ABOUT THIS EXERCISE: Please work out the number of lines in the following material that include "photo", and reply with only that number.

SOURCE RECORDS:
BEGIN

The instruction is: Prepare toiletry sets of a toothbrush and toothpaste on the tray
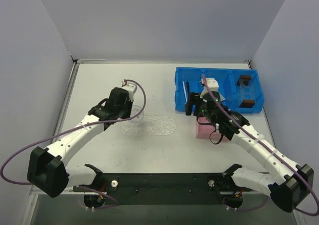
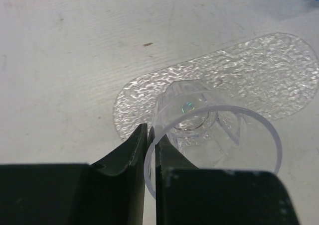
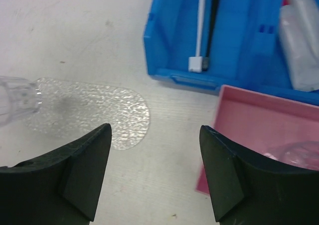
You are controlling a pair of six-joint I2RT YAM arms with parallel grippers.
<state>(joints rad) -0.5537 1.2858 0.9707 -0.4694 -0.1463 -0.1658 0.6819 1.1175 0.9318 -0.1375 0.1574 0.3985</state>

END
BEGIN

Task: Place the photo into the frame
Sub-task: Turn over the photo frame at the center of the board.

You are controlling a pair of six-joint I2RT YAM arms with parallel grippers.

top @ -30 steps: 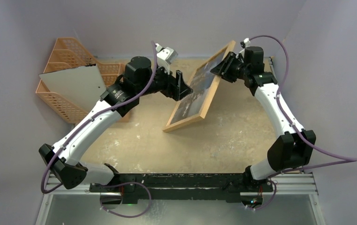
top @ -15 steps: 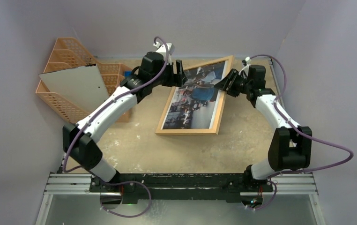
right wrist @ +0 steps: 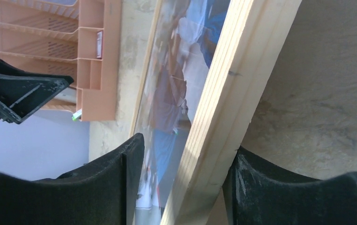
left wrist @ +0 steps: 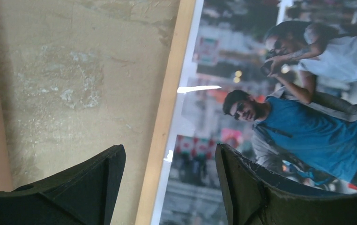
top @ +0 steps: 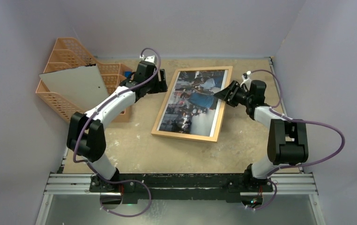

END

TASK SOLUTION: 2